Teradata Connector for Hadoop Now Available

Connectivity
Connectivity covers the mechanisms for connecting to the Teradata Database, including driver connectivity via JDBC or ODBC.
Teradata Employee

Re: Teradata Connector for Hadoop now available

There is a new version, Cloudera Connector Powered by Teradata, that you may want to try out...it takes advantage of TDCH.  It's available on Cloudera's website for download.

It's a matter of preference if you prefer to use Sqoop Command Line with the Cloudera Connector Powered by Teradata or Command Line with TDCH.  Since the Cloudera Connector Powered by Teradata uses TDCH, the performance is similar to TDCH command line.

-Hau

Teradata Employee

Re: Teradata Connector for Hadoop now available

I would like to know who is using TDCH, and what stage people are in with respect to their deployment.

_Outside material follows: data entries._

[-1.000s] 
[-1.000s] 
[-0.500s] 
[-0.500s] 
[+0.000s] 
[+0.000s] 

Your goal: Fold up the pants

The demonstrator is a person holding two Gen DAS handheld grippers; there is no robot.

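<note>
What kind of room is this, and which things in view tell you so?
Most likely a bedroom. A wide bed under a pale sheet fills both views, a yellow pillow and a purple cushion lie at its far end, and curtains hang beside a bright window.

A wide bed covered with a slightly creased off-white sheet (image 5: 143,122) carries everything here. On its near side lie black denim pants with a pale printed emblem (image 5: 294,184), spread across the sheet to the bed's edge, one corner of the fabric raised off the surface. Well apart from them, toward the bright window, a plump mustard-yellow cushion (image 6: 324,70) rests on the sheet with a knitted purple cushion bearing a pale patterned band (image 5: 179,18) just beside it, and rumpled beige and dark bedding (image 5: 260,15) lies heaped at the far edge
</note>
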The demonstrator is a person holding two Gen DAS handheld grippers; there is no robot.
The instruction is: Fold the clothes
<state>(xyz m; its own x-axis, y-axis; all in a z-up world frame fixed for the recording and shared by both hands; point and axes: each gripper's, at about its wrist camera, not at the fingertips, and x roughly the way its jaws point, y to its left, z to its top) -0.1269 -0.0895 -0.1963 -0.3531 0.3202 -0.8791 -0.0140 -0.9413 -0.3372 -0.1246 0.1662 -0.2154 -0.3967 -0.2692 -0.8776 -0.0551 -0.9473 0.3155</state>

Please send me an email (hau.nguyen@teradata.com) and let me know. Please indicate customer name if you are a Teradata customer.

Thanks,

-Hau

Teradata Employee

Re: Teradata Connector for Hadoop now available

The Sqoop Integration Edition is for Hadoop distributions to use to integrate with Sqoop.  For example, Hortonworks has used it to create the "Hortonworks Connector for Teradata".  Cloudera has used it to create the "Cloudera Connector Powered by Teradata".  The products use the Sqoop Command Line.

The Teradata Connector for Hadoop (Command Line Edition), doesn't use Sqoop Command Line, just command line.

Teradata Connector for Hadoop is currently certified with HDP 1.1.0.17 and HDP 1.3.

-Hau

Re: Teradata Connector for Hadoop now available

Test it in Hadoop 2.1.0, failed on incompatible interface.

Exception:

java.lang.IncompatibleClassChangeError: Found interface org.apache.hadoop.mapreduce.JobContext, but class was expected

        at com.teradata.hadoop.mapreduce.TeradataInputFormat.getSplits(TeradataInputFormat.java:131)

        at org.apache.hadoop.mapreduce.JobSubmitter.writeNewSplits(JobSubmitter.java:476)

        at org.apache.hadoop.mapreduce.JobSubmitter.writeSplits(JobSubmitter.java:493)

        at org.apache.hadoop.mapreduce.JobSubmitter.submitJobInternal(JobSubmitter.java:390)

        at org.apache.hadoop.mapreduce.Job$10.run(Job.java:1268)

Could you please share wether there is any time plan to support hadoop2+?
Enthusiast

Re: Teradata Connector for Hadoop now available

hi..I'm getting the following error message when running the command to import data from Teradata to Hadoop.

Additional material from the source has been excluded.